During an American Enterprise Institute shortly after the budget roll out, Mackenzie Eaglen, resident fellow at AEI focused on defense strategy and budgets, said the RDT&E was actually a “failure of imagination.”
“This really has been a trend since five years ago,” Eaglen said. “The bipartisan Future of Defense Task Force … talked about needing to bridge that acquisition valley of death and get programs into procurement and production. Doesn’t mean everything has to be [a major defense acquisition program], but I see this budget as a failure of imagination to do that.”
Milley’s remarks on all domain sensors and command and control, issues contributing to DOD’s Joint All-Domain Command and Control, or JADC2, concept, also went largely unquestioned. JADC2 is a prominent component of the department’s joint warfighting vision.
Sen. Angus King, I-Vt., mentioned joint operations briefly, requesting Austin to work with the committee on “how to rationalize … the joint acquisition of things like software so that we don't have silos within the military.” Austin agreed to do so.

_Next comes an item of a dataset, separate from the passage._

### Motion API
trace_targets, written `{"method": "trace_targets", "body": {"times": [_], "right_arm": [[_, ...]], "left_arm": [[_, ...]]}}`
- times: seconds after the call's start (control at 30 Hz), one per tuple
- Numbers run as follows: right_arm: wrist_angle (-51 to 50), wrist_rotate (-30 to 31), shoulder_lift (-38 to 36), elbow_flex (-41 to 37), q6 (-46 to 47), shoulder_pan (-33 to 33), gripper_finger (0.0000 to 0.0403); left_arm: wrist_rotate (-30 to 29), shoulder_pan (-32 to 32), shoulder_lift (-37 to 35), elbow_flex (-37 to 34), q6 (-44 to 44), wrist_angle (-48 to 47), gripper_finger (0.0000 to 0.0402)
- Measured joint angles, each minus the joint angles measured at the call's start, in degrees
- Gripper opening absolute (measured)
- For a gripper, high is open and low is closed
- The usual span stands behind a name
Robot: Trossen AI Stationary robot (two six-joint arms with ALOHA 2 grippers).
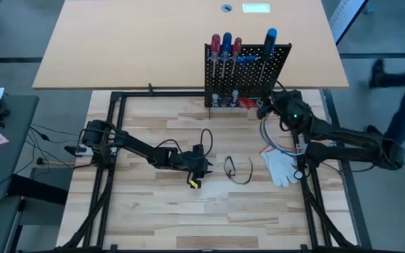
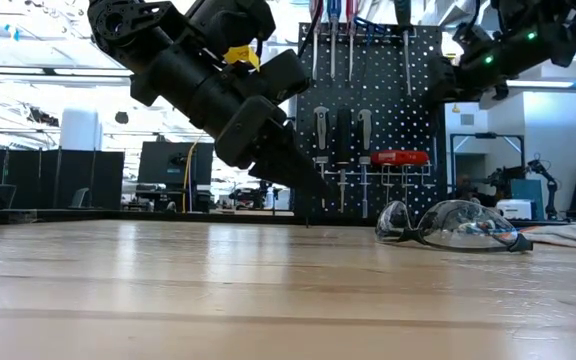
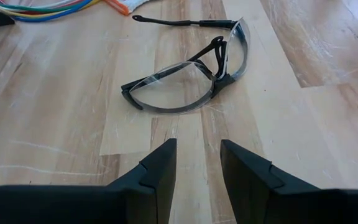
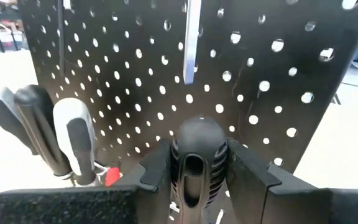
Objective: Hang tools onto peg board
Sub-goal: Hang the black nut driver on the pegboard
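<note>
Nearest the lens in the right wrist view: right gripper, fingers pinching a black-handled screwdriver by its ribbed, rounded handle, just in front of the peg board. Seen from above, same gripper at about one o'clock from the table's middle, close against the board's lower right corner. Peg board upright at twelve o'clock on the far edge of the wooden table, already carrying tools: red- and blue-handled screwdrivers along the top row, one more blue-handled screwdriver toward the right, black and grey handles standing in the ring holders at the bottom. Near the table's centre, left gripper angled down, tips close above the wood; fingers parted with a modest gap, nothing between them. Clear safety glasses lying just beside it at three o'clock, apart from the fingertips. White glove farther out at three o'clock, flat on the wood, with a bundle of coloured cables at its far edge, under the right arm.
</note>
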Motion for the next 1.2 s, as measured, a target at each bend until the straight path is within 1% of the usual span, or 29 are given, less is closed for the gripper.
{"method": "trace_targets", "body": {"times": [0.27, 0.4, 0.63, 0.9, 1.03, 1.2], "right_arm": [[0.8, -0.3, -4.9, 0.0, -0.1, 0.9, 0.0117], [0.6, -0.3, -4.6, 0.0, -0.7, 0.9, 0.0117], [0.1, -0.4, 1.9, 0.0, 0.3, 0.6, 0.0118], [0.2, -0.9, 10.0, 0.0, 0.6, -2.7, 0.0118], [0.7, -1.2, 12.4, 0.1, 0.6, -3.5, 0.0119], [0.8, -0.7, 13.3, 0.2, 1.3, -3.5, 0.0121]], "left_arm": [[0.0, 0.0, 0.0, 0.0, 0.0, 0.3, 0.0121], [0.0, 0.0, 0.0, 0.0, 0.0, 0.3, 0.0121], [0.0, 0.0, 0.0, 0.0, 0.0, 0.5, 0.0121], [0.0, 0.0, 0.0, 0.0, 0.0, 0.5, 0.0121], [0.0, 0.0, 0.0, 0.0, 0.0, 0.5, 0.0121], [0.0, 0.0, 0.0, 0.0, 0.0, 0.5, 0.0121]]}}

But the budget request for a key part of JADC2—the Air Force’s Advanced Battle Management System—came in lower than anticipated. According to last year’s budget documents, the Trump administration’s fiscal year 2021 budget proposal project ABMS would need nearly $450 million in 2022, but the Biden administration request came in at $204 million. That still marks an increase over what was enacted last year but falls far short of projections.
The hearing comes as budget numbers for information technology at DOD are still a bit murky, too: the Pentagon’s aggregate IT spend number has not yet made its way to the Office of Management and Budget’s IT dashboard, and unlike in years past, DOD has not released a separate budget document detailing proposed IT and cyber investments.